The jobs of scribes… at the future of work gathering that I hosted at work. (background below)

Opening: “Technology is driving an economic transformation. The effects on wealth and income are already significant, and emerging technologies promise greater effects in the coming decade. While the economic pie is bigger than ever, wages for the median worker in America and other advanced nations have stagnated, increasing inequality. Not everyone is participating in our economy’s bounty, and many of those left behind are becoming angry or disillusioned. With more powerful technologies available than ever before, the challenge before us is to create a better society than ever before.”

Some comments, without attribution:
“We have an aging society. Mature people and societies want to get rid of risk. There are huge economic costs to decreasing risk.”

On the risk of AI: “If current trends continue, people are going to rise up before the machines.”

“When thinking about education for all, you want your competitors and the people you fight wars against to be educated. The alternative is ISIS.”

Something that occurred to me midway: many of the new jobs in the new economy (like Uber drivers and Mechanical Turkers) are at the edge of automation, and thus, are ever so ephemeral against the march of Moore’s Law.

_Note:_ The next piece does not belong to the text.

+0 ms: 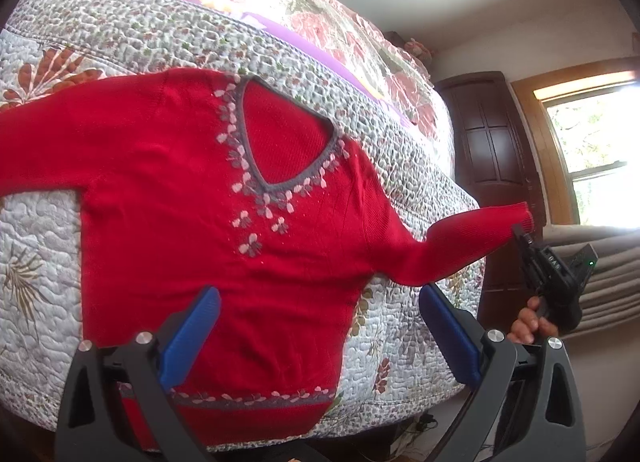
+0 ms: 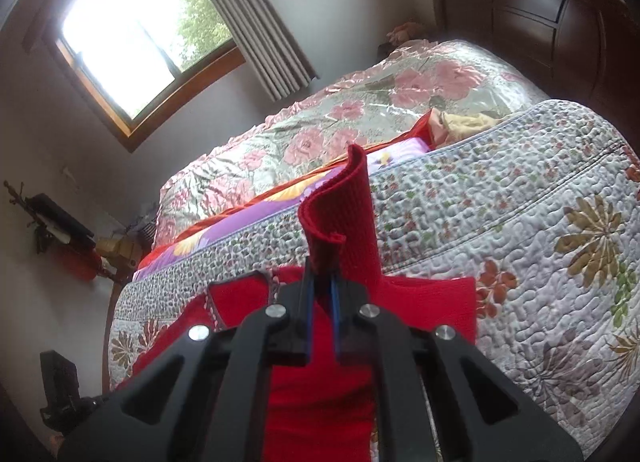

We hope to pull a lot of it together into an open letter. On the whiteboard, we started with the 200-year endgame and pondered utopian and dystopian futures, long past the debates on transition times (e.g., robots can do anything physical better than a human by then). And we tried to come up with business/gov’t/social movement ideas to address the path dependence of where we are today and were we hope we can go.

We explored democratizing vectors in the near term (education, broadband, fluidity (lifelong credentialing, immigration, etc.) and for the longer term, distribution vectors (basic wage, taxes) since, in the endgame, global democratization within an information economy will ironically further accelerate the rich-poor gap. Everyone will have access to the American Dream, writ large, but it will feel like the lottery. And, within many countries, like the U.S., the prior winners of the lottery run the lottery. This does not sound like a firm foundation for trust in the system.

11 responses to “Reflections on the new Machine Age — technology, inequality and the economy”

  1. Mitch Kapor holding court DSC05885with Vinod Screen Shot 2015-03-13 at 8.42.37 PMwith Screen Shot 2015-03-13 at 8.39.38 PM and surprise guest, Lt. Governor Gavin Newsom.

  2. Most of the whiteboard is readable at full size. Here are the parts hidden by the people:

    Government/Policy change ideas from the center of the board:image5The boxes tagged ideas for democratization, and the circles for redistribution.

    Next steps in blue, starting on the far left: image3 image4

  3. Incredible group.

    Fascinating observations:

    "many of the new jobs in the new economy (like Uber drivers and Mechanical Turkers) are at the edge of automation, and thus, are ever so ephemeral against the march of Moore’s Law."

    "Everyone will have access to the American Dream, writ large, but it will feel like the lottery. And, within many countries, like the U.S., the prior winners of the lottery run the lottery. This does not sound like a firm foundation for trust in the system."

  4. Thanks. Life thrives at the edge. At phase boundaries. And at the edge of automation in this case. This edge inexorably marches uphill, as do the new employment opportunities. But what is the slope? Will it be exponential, as yet another refraction of humanity’s compounding capacity to compute?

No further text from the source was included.